Nothing outside the range below should be printed. Output exactly the lines from the line with "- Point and" to the line with "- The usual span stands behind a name", both included.

##### Input records

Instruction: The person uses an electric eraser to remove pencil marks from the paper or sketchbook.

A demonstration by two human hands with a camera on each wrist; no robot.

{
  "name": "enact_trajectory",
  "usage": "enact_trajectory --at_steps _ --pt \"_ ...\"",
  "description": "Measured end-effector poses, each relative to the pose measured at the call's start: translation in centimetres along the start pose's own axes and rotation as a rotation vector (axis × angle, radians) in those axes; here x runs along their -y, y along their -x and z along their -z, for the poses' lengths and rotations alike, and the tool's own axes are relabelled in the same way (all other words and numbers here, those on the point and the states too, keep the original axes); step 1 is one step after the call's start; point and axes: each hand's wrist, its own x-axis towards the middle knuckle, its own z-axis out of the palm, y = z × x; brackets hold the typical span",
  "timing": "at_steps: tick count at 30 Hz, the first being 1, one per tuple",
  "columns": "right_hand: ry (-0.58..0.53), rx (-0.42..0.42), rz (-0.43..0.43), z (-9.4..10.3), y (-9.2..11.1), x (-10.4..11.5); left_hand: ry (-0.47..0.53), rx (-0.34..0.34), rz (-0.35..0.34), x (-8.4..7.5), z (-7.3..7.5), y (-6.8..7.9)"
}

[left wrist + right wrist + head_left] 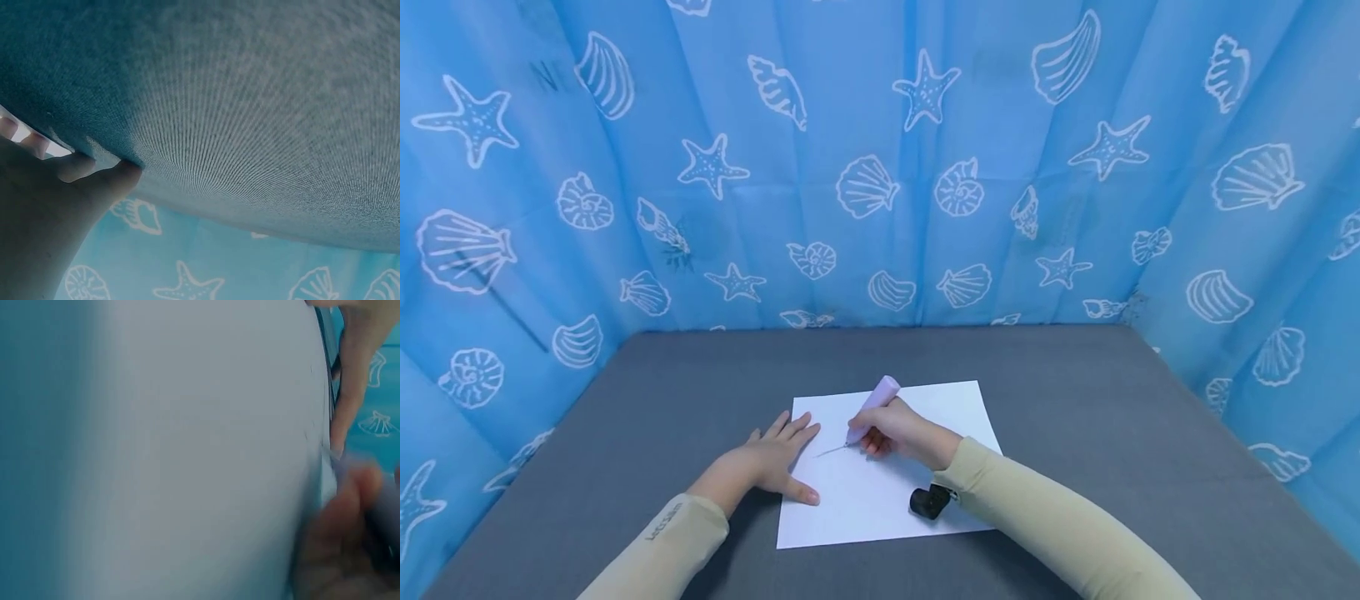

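Note:
A white sheet of paper (857,517) lies on the grey cloth of the table. My right hand (898,432) grips a thick lilac pen (880,396) over the middle of the sheet, its thin tip pointing down and to the left. From the tip a short dark line (829,452) runs leftward on the paper. In the right wrist view the pen (387,500) and fingers are blurred. My left hand (771,462) rests with spread fingers across the sheet's left edge, the thumb lower down on the paper. The left wrist view shows this hand (44,200) from the side.
A small black device (929,502) sits at my right wrist, above the paper's lower right part. Grey cloth (700,375) covers the table. Blue curtains (880,242) with white shells and starfish hang behind it and along both sides.

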Motion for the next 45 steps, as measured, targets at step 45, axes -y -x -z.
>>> enact_trajectory --at_steps 45 --pt "0.013 -0.053 0.003 0.37 0.67 -0.02 0.013 -0.001 -0.011 -0.17 0.27 0.36"
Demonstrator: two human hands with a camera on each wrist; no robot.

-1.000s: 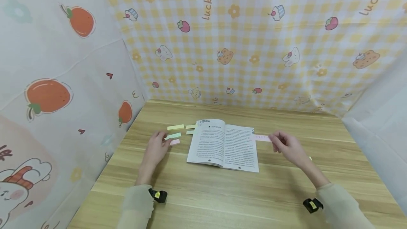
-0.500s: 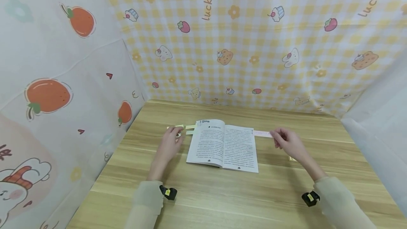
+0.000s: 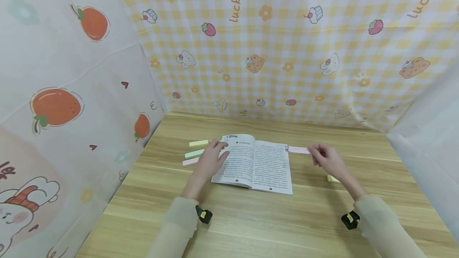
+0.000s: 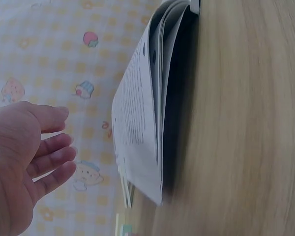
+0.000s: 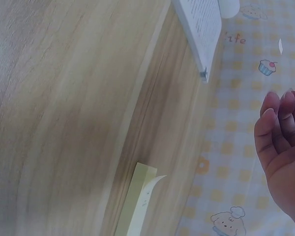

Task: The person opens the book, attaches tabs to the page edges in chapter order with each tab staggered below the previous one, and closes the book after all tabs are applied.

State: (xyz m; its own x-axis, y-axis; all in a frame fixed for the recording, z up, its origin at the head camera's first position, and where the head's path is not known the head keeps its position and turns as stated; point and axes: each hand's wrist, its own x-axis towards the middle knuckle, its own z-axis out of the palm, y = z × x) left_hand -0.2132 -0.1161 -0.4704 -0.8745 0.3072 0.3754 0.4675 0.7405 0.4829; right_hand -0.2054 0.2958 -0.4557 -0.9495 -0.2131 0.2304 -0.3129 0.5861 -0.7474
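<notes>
An open book [image 3: 272, 166] lies on the table, its two printed pages facing up. My left hand [image 3: 212, 158] is over the book's left edge with fingers loosely extended and nothing held, as the left wrist view also shows. It hides most of the paper tabs [image 4: 125, 191] that stick out from that edge. Off the book's upper right edge, my right hand [image 3: 327, 158] pinches the end of a pink sticky page marker [image 3: 299, 150] between thumb and fingers. Whether the marker's other end is stuck to the page, I cannot tell.
Left of the book lie a yellow sticky-marker pad [image 3: 199, 143], a green pad [image 3: 194, 154] and a pink pad [image 3: 190, 161]. Another yellow pad [image 5: 137, 196] with a curled top sheet lies by the right forearm. A checked cloth [image 3: 279, 83] hangs behind the table.
My left hand has moved right, from the green and pink pads to the book's left edge. The right hand has shifted slightly away from me with the pink page marker.
</notes>
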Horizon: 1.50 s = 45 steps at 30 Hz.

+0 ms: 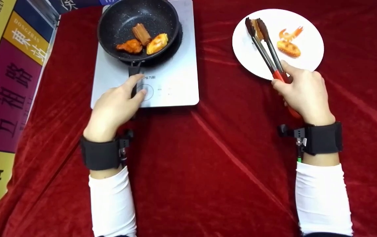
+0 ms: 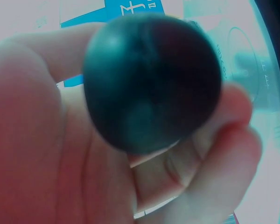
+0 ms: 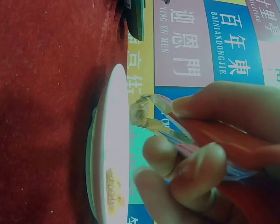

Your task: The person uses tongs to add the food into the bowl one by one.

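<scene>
My left hand (image 1: pixel 114 105) grips the black handle (image 1: pixel 134 69) of a frying pan (image 1: pixel 117 24); the handle's rounded end (image 2: pixel 151 84) fills the left wrist view. In the pan lie a ridged brown piece (image 1: pixel 141 34), an orange-brown drumstick-like piece (image 1: pixel 130 46) and a browned yellow piece (image 1: pixel 157 43). My right hand (image 1: pixel 307 92) holds red-handled tongs (image 1: pixel 264 54) over a white plate (image 1: pixel 242 49). Between the tong tips is a brownish food piece (image 3: pixel 139 113), raised off the plate in the right wrist view. A shrimp (image 1: pixel 291 34) and another yellow piece (image 1: pixel 289 48) lie on the plate.
The pan sits on a silver induction cooker (image 1: pixel 178 82) at the back left. Wrinkled red cloth (image 1: pixel 214 184) covers the table. Colourful panels with Chinese lettering (image 1: pixel 7 85) stand along the left edge.
</scene>
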### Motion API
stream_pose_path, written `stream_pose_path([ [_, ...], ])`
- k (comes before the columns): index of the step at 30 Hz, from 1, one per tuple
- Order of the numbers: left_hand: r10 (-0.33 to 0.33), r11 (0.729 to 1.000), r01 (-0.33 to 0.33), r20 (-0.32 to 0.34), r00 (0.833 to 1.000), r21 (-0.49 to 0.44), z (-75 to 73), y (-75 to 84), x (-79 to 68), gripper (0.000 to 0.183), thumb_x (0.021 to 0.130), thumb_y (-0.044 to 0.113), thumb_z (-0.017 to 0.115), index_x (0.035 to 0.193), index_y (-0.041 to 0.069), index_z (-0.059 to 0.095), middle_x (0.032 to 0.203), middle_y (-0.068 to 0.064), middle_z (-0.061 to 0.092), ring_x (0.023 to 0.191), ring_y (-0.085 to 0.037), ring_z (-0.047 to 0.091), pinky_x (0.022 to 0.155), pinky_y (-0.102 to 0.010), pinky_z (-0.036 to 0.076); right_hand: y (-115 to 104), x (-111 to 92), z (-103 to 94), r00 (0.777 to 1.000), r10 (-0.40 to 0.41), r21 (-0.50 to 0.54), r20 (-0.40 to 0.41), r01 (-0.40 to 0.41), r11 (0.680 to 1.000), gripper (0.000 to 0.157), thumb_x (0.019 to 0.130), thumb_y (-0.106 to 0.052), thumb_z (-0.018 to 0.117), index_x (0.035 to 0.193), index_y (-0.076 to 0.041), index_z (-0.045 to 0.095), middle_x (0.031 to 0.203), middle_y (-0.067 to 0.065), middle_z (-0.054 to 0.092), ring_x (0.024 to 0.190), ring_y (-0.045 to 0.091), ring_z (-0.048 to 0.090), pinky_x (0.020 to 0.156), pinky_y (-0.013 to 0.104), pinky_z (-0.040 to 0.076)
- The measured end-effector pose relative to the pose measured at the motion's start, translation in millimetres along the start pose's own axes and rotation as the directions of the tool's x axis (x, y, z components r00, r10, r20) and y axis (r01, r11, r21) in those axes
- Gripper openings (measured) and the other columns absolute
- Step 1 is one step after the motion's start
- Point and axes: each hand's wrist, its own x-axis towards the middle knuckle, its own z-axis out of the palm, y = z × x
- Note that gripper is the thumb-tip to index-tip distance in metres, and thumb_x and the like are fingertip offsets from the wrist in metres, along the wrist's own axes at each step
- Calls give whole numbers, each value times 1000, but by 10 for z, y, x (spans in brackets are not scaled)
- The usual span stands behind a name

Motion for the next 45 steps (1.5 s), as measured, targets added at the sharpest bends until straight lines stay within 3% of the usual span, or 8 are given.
stream_pose_path([
  [12,-13,1000,14,6,1000,-5,-10,4,-14,49,90,48,37,137,35,32,127,-13,49,109,-34,49,85,-52,36,-77,45,76,995,-24,21,-99,26,999,40,79,-24,58,119,-26,58,56,11,53,65,39,48,63,49,36],
  [20,-3,1000,3,8,1000,-10,-7,7,-12,49,91,47,37,137,35,32,129,-11,47,112,-34,47,87,-52,35,-110,45,123,990,-27,33,-138,31,999,39,79,-24,58,119,-23,59,59,13,53,65,40,48,64,51,36],
  [28,-3,1000,3,0,1000,-7,-2,2,-9,48,91,47,38,137,34,33,128,-12,48,110,-34,48,86,-52,35,-182,66,178,988,-16,53,-151,25,998,44,81,-28,57,125,-28,54,48,7,53,54,32,54,59,41,37],
  [32,-1,1000,1,-2,1000,-5,0,0,-9,48,91,46,38,137,34,33,127,-12,49,110,-34,48,86,-52,35,-213,77,194,986,-28,60,-162,38,997,46,81,-28,58,126,-28,52,48,6,54,51,30,53,59,40,38],
  [38,-2,1000,2,-5,1000,4,-8,2,-11,47,91,45,38,137,34,33,127,-13,49,109,-35,49,84,-53,36,-282,86,227,979,-72,46,-189,82,996,47,80,-25,59,127,-24,52,57,11,54,50,28,41,53,36,29],
  [45,4,1000,-4,-2,1000,6,0,-1,-8,48,91,46,37,137,34,33,127,-13,49,108,-35,49,84,-53,36,-422,84,256,979,-82,67,-187,96,993,49,81,-28,60,129,-28,49,61,12,56,51,26,38,54,38,32],
])
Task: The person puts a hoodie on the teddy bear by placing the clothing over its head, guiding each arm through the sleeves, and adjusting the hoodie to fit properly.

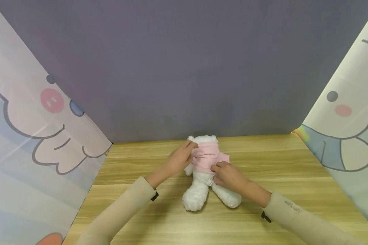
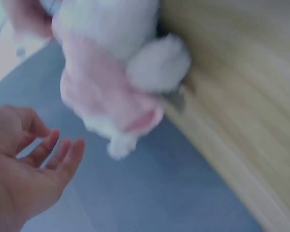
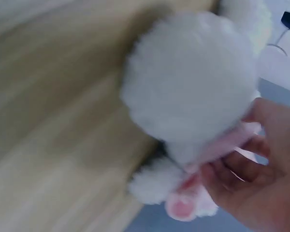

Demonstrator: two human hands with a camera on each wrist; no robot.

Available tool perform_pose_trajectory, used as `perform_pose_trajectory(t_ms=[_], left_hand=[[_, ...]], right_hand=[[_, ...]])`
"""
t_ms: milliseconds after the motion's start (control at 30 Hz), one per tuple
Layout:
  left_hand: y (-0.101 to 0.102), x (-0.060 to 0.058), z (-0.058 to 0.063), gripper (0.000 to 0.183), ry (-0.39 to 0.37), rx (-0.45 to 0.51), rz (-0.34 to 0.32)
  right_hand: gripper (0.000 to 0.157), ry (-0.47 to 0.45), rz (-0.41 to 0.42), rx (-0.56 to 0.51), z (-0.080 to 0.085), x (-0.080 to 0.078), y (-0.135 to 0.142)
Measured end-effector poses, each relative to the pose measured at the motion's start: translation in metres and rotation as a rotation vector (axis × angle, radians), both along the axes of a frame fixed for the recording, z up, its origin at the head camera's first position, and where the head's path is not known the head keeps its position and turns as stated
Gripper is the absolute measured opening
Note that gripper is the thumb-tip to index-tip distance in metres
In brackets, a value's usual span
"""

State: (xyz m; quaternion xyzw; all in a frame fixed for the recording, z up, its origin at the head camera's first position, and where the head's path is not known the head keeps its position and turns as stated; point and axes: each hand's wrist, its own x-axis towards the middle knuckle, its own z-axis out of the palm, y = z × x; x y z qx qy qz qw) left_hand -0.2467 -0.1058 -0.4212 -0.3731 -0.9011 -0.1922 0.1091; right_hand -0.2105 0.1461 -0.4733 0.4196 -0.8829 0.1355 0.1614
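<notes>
A white plush toy (image 1: 195,197) lies on the wooden table with its legs toward me and two small ears at the far end. A pink shirt (image 1: 206,157) covers its body and reaches up close to the ears; a face is not visible. My right hand (image 1: 231,177) pinches the shirt's lower edge, and the right wrist view shows fingers (image 3: 224,176) on the pink cloth beside a fluffy white leg (image 3: 188,79). By the shirt's upper left is my left hand (image 1: 181,157). Its loosely bent fingers (image 2: 72,157) stay apart from the toy in the left wrist view.
The wooden tabletop (image 1: 135,217) meets a dark grey panel (image 1: 184,68) behind the toy. Cartoon-printed sheets stand at the left (image 1: 27,143) and right (image 1: 346,136). Both wrist views are blurred.
</notes>
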Motion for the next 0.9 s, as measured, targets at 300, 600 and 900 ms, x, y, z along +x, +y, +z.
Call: perform_pose_trajectory(t_ms=[300, 600, 900], left_hand=[[0.018, -0.058, -0.001, 0.010, -0.191, 0.002, 0.078], [0.026, -0.060, -0.005, 0.012, -0.371, 0.050, 0.044], [0.028, -0.058, -0.006, 0.006, -0.185, -0.125, 0.052]], right_hand=[[0.019, -0.158, -0.004, 0.010, 0.024, 0.002, -0.010], [0.022, -0.156, 0.073, 0.004, 0.028, -0.010, -0.009], [0.017, -0.259, 0.079, 0.026, 0.035, -0.017, -0.014]])
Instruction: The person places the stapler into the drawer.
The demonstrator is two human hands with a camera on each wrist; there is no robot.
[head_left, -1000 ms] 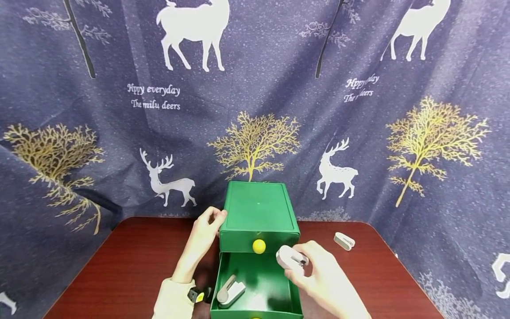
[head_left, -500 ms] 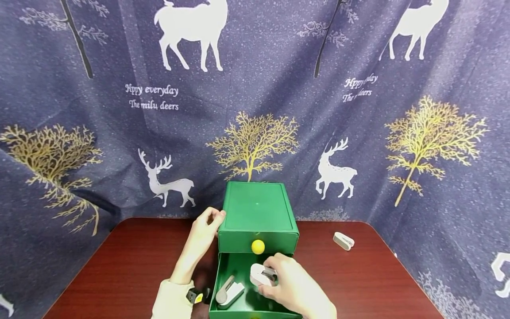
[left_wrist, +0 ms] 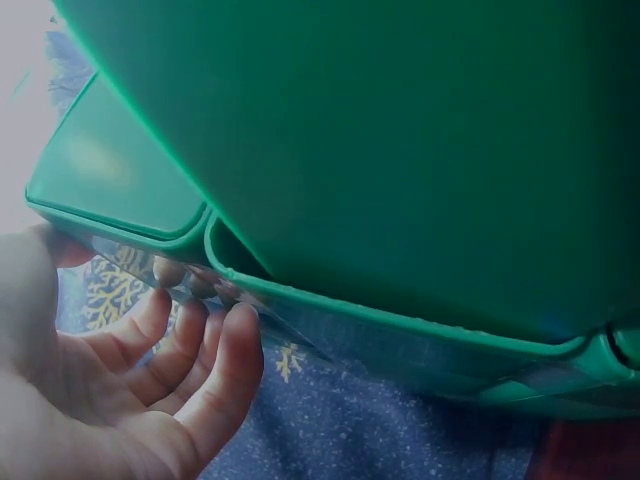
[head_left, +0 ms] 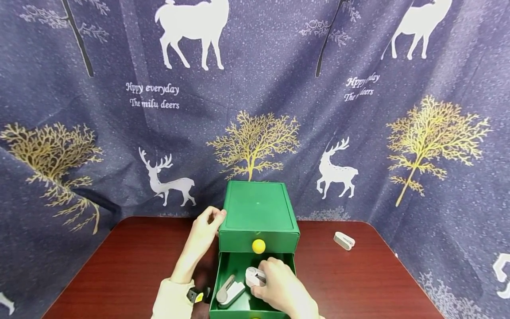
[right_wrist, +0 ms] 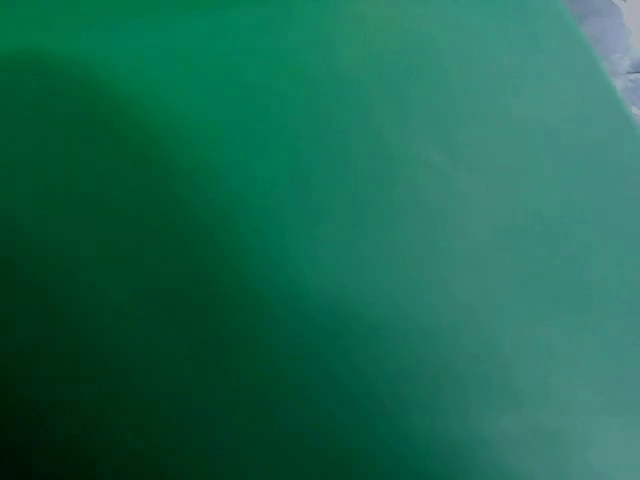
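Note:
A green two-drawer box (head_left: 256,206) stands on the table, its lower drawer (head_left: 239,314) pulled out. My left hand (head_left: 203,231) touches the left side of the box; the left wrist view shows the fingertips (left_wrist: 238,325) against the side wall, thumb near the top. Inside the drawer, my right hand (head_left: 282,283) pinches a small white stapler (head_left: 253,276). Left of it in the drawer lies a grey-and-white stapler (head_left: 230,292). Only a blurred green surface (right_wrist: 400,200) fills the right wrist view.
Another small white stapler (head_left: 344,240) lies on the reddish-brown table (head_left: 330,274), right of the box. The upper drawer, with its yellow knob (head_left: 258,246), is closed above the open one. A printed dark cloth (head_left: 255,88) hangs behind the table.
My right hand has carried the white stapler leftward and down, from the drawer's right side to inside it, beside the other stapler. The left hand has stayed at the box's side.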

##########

§ **Problem solution**:
- Point and axes: each hand's wrist, its own x-axis towards the middle knuckle, its own z-axis out of the palm, y = z × x
- Note that gripper is the thumb-tip to index-tip distance in metres, and thumb_x and the like are fingertip offsets from the wrist in metres, along the wrist's own axes at each step
- Calls give whole numbers, each value times 1000, but by 10 for z, y, x (spans in brackets are not scaled)
- The usual span stands behind a name

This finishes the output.